Oracle's Optimizer attempts to pick the most efficient plan for resolving a SQL statement.  Most of the time, it succeeds and execution time is fast.  Sometimes, it doesn't and execution time is slow.  If the Optimizer chooses a bad index, it will not only be slow, it will consume storage resources and potentially negatively impact other processes in a shared SAN environment.

The crucial metric is "clustering factor".  Is shows the rough number of I/O operations that will be performed during an index range scan.  This metric can span on the low side from the number of blocks in the table to the number of rows in the table on the high side.  Even when the storage subsystem runs at a high IOPS (I/Os Per Second), if an index range scan drives a high number, the elapsed time will add up.  Reduce the number of I/Os and reduce the execution time.

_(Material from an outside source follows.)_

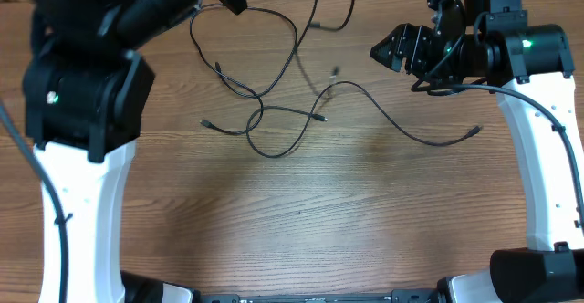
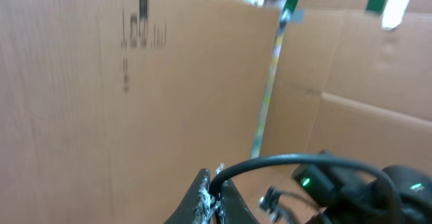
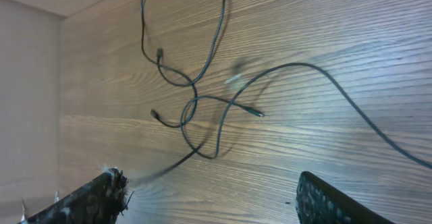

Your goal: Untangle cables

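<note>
L gripper [image 2: 213, 196] pinched tight on one of the cables [image 1: 261, 109], cardboard [image 2: 135, 116] behind | cables: thin black cords, loose crossed loops, small plug ends, far-centre on wood-grain table [image 1: 319, 212] | R gripper [image 3: 210, 198] spread wide, empty

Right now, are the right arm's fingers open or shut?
Open: in the right wrist view the fingers sit far apart at opposite bottom corners.

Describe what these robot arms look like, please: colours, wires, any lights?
Both are white along the long segments and black at the bulky joints. The left arm and right arm each show a small green light, and thick black wires trail along them. The left gripper and right gripper have black fingers with whitish, frayed edges.
</note>
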Robot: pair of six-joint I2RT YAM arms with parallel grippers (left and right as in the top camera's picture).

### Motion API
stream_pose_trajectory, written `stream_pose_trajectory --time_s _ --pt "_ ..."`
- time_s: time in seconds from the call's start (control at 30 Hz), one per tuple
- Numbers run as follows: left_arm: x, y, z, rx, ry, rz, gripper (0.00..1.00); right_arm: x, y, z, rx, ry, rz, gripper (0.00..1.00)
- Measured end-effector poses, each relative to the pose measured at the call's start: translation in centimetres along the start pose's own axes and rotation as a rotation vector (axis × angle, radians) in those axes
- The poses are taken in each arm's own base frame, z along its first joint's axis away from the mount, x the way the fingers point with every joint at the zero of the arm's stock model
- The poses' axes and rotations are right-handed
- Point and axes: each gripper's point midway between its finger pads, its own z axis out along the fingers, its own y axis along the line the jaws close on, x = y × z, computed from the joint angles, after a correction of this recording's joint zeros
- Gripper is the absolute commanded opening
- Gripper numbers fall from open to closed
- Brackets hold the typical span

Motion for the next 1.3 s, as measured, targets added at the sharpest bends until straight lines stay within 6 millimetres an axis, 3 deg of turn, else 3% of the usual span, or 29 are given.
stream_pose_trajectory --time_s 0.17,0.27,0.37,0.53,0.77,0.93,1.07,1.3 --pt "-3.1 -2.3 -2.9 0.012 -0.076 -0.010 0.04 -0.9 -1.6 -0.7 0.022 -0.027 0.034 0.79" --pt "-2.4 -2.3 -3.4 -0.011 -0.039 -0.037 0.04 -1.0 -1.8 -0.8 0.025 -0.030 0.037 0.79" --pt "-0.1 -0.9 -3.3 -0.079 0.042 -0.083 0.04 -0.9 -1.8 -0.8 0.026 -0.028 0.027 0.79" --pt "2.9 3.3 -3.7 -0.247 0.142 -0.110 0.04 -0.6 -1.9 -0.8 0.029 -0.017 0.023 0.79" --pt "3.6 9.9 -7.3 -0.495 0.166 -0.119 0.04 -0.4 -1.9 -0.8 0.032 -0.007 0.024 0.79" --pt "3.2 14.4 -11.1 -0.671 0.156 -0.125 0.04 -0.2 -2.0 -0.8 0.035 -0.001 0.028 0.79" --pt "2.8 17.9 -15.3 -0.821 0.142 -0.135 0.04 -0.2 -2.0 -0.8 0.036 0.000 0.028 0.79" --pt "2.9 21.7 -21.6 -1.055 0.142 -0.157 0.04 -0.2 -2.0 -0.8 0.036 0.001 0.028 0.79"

Index Clustering Factor Very High

Intensive I/O wait activity on table due to a range scan carried out by an index with a bad clustering factor (mismatch between physical order of rows in table and order of ROWIDs from the index range scan leads to re-reading of table blocks).  In Precise, "I/O Wait" is the total time that the SQL statements wait for the storage subsystem whether direct attached flash or a shared SAN.  Oracle performance is dependent on storage performance.

The following example shows the effect that a bad clustered index can have on performance when an index is scanned:

The figure below shows an example of an index with a good clustering factor. In this example, the root is read first, followed by the first leaf page. Then the first data block that serves the first three keys matching the three rows in the data block is fetched. In this way the keys and data blocks that follow are read. The I/O operations required by this scan include five index blocks and six data blocks, which is the equivalence of 11 I/O operations.

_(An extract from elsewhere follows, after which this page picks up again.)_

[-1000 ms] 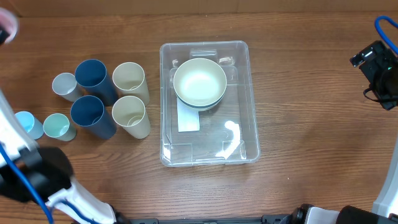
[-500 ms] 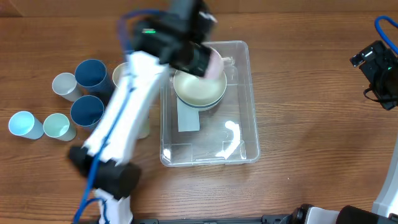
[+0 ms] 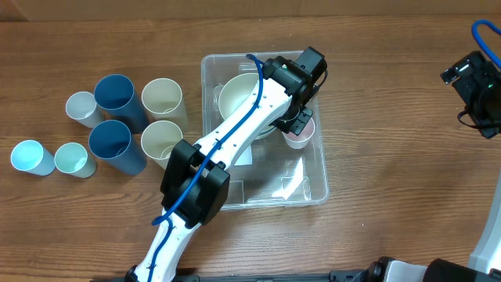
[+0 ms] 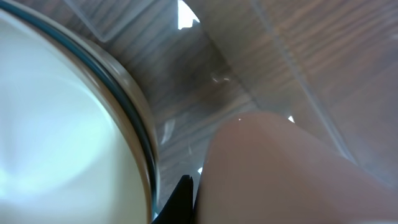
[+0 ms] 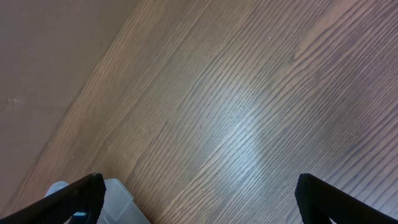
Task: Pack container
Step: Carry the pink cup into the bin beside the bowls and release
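Overhead, your left arm (image 3: 196,188) comes up from the near edge of the table (image 3: 391,235) and crosses the near left part of the container (image 3: 317,192). It ends with the left gripper (image 3: 298,125) inside the container, by the right wall about halfway back. The container sits in the middle of the table, its long side running away from you. The jaws are pinched almost together on a pink cup (image 3: 300,139), whose open mouth shows just under them; you cannot tell whether its base touches the container floor. Just left of that cup, in the far half of the container, sits a cream bowl (image 3: 235,102). Outside the container to the left, a near row holds a light blue cup (image 3: 30,157), a mint cup (image 3: 72,159), a dark blue cup (image 3: 111,145) and a cream cup (image 3: 163,141). Behind them stand a grey cup (image 3: 81,108), a second dark blue cup (image 3: 117,95) and a second cream cup (image 3: 163,98). Your right arm (image 3: 479,94) hangs at the far right edge, well apart from the container. From the left wrist, the cream bowl fills the left with a darker rim (image 4: 138,134) under its edge. The pink cup fills the lower right beside a black finger (image 4: 183,199), and the clear wall lies beyond. From the right wrist, the right gripper (image 5: 199,202) stands spread wide, its fingertips (image 5: 81,196) in the bottom corners over bare wood.
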You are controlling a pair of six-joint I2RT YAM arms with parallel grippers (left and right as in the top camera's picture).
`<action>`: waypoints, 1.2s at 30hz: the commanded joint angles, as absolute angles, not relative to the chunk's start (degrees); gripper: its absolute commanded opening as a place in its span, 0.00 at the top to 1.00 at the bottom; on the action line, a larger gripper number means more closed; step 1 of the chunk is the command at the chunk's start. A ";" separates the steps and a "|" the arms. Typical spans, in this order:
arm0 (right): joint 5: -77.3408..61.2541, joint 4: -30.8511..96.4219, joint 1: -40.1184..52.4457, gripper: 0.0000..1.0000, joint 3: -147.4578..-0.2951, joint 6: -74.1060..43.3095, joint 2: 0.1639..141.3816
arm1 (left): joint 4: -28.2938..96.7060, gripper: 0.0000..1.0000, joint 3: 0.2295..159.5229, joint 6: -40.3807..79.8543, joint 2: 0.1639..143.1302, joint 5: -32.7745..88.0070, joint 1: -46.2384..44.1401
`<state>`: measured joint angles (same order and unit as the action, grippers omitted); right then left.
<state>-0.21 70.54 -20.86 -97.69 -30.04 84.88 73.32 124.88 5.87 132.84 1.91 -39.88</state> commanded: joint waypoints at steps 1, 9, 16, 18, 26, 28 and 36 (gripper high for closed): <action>-0.25 70.37 -20.64 0.00 -97.86 -30.46 84.42 | 72.58 0.92 125.29 7.31 134.17 -0.27 -40.03; -0.25 70.37 -20.64 0.00 -97.86 -30.46 84.42 | 73.41 0.83 125.47 9.17 134.15 0.08 -40.03; -0.25 70.37 -20.64 0.00 -97.86 -30.46 84.42 | 85.08 0.82 137.62 8.69 132.81 4.47 -38.96; -0.25 70.37 -20.64 0.00 -97.86 -30.46 84.42 | 88.79 0.75 143.17 8.29 131.31 3.27 -38.15; -0.25 70.37 -20.64 0.00 -97.86 -30.46 84.42 | 96.82 0.62 151.20 7.01 120.01 -6.63 -26.24; -0.25 70.37 -20.64 0.00 -97.86 -30.46 84.42 | 96.82 0.55 151.20 9.69 116.79 -6.33 -19.35; -0.25 70.37 -20.64 0.00 -97.86 -30.46 84.42 | 96.79 0.36 148.90 14.13 113.34 -0.86 17.78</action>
<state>-0.21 70.52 -20.84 -97.69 -30.02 84.88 96.51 150.17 11.94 113.69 -4.45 7.77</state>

Index with good clustering factor (low = number of table blocks)

The following figure shows an example of an index with a bad clustering factor.

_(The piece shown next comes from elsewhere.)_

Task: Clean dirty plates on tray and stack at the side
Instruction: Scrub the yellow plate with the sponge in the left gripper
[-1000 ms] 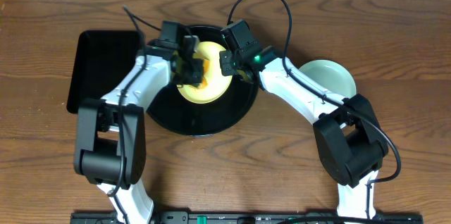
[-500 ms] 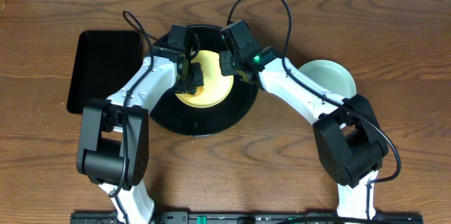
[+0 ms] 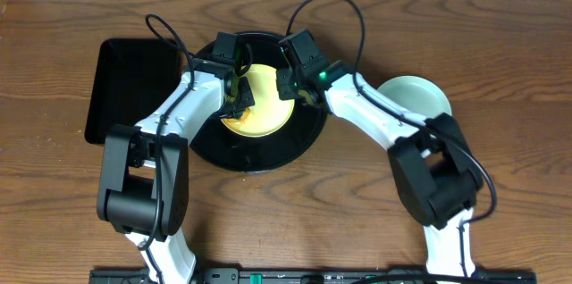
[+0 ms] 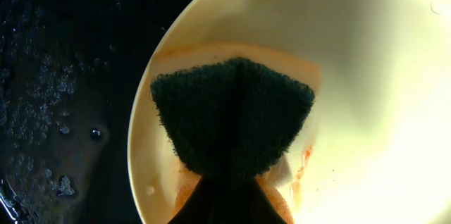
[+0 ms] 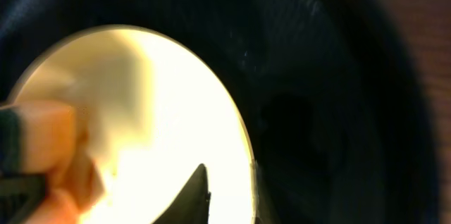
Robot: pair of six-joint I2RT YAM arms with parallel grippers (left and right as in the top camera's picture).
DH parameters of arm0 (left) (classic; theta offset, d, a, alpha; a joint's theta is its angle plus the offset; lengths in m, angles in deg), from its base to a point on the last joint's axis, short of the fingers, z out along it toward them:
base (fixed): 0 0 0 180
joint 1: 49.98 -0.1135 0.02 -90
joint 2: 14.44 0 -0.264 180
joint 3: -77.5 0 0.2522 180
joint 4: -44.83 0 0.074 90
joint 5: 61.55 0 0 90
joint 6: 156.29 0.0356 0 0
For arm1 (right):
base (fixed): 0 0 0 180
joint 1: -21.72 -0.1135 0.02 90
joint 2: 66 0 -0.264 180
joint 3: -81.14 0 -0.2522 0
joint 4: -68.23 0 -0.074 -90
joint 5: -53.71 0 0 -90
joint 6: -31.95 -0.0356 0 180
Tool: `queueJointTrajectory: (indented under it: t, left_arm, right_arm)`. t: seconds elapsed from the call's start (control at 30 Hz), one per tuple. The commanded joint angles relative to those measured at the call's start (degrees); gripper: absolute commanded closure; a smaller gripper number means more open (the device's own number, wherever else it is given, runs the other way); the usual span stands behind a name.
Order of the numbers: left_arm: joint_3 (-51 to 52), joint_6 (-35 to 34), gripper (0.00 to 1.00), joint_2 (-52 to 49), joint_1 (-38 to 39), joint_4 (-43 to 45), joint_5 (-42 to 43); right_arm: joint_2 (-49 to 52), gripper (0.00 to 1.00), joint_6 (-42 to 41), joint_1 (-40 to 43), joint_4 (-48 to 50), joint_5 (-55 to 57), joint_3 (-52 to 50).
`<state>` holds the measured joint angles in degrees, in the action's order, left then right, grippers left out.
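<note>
A pale yellow plate (image 3: 268, 110) lies on the round black tray (image 3: 250, 161). My left gripper (image 3: 239, 98) is shut on a dark green sponge (image 4: 232, 118) and presses it onto the plate's (image 4: 366, 76) left part, where orange sauce is smeared. My right gripper (image 3: 293, 95) is shut on the plate's right rim; in the right wrist view one finger (image 5: 201, 192) lies on top of the plate (image 5: 169, 111). A pale blue-green plate (image 3: 420, 96) sits on the table to the right of the tray. I cannot tell whether another plate lies under it.
A rectangular black tray (image 3: 130, 83) lies at the left, close to the round tray. The round tray's floor (image 4: 63, 132) is wet with droplets beside the plate. Both arms' cables loop over the tray's far side.
My left gripper has slid the sponge across the yellow plate toward its front-left edge, leaving an orange smear there. My right gripper has kept its hold on the rim.
</note>
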<state>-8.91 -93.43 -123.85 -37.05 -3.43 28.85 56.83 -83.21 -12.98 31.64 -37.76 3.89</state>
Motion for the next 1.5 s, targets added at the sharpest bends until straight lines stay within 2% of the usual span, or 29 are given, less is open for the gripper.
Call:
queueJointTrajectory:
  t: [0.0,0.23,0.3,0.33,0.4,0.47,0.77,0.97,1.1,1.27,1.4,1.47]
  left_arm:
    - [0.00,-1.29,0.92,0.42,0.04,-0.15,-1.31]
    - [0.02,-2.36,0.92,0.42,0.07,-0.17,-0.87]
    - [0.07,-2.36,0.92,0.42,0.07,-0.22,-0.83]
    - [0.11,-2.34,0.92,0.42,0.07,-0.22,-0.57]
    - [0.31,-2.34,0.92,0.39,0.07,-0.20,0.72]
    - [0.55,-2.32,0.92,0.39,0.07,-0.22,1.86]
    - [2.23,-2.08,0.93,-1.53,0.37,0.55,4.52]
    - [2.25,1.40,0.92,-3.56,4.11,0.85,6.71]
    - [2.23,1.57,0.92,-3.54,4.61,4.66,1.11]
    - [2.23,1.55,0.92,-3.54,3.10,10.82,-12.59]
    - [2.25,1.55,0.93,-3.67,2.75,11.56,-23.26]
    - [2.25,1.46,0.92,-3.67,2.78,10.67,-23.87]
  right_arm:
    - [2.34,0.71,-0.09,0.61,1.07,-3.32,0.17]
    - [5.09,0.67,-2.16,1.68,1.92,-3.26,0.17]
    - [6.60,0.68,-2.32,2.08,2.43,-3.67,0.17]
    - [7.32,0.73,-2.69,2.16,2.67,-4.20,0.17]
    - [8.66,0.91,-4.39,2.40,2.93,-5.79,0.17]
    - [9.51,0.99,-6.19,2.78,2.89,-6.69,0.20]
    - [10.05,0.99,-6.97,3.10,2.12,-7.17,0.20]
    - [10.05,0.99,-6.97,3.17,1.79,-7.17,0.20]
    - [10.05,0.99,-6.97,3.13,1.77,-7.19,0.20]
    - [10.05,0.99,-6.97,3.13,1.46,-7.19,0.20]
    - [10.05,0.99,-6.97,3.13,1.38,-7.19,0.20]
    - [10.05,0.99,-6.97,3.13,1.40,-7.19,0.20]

The index with the bad clustering factor starts in the same way as the index with the good clustering factor. However, when the second key in the index is read, the row for the second key in the first data block has not yet been fetched, so another block must be fetched. By the time Oracle accesses the index key matching the second row in the first table block, it has already been swapped out of memory and needs to be re-read. In the worse case scenario, I/O for the table blocks will be required for every index key. The I/O operations required by this scan include five index blocks and 16 table blocks, which is equivalence of 21 I/O operations. When the difference between the number of blocks and number of rows is great, performance can be greatly impacted.

Index with bad clustering factor (high = number of rows)

The Objects button in Precise makes it easy to find the relevant metrics.

Remedies to consider when an index has a high clustering factor and is used in a scan:

  1. Use the HINT, full(table_name), to force a full table scan and save I/Os.
  2.  Covering Index - use an index only access path to eliminate the reading of the table itself.  This is accomplished by adding the additional columns used by the SQL statement to the index. 
  3.  Reorder the data in the table to be in the same order as the most frequently used index.
  4. The order of columns in the index will change the clustering factor.
  5.  Partitioning to limit the span of the scan.
  6.  Archiving to minimize the data in the active tables.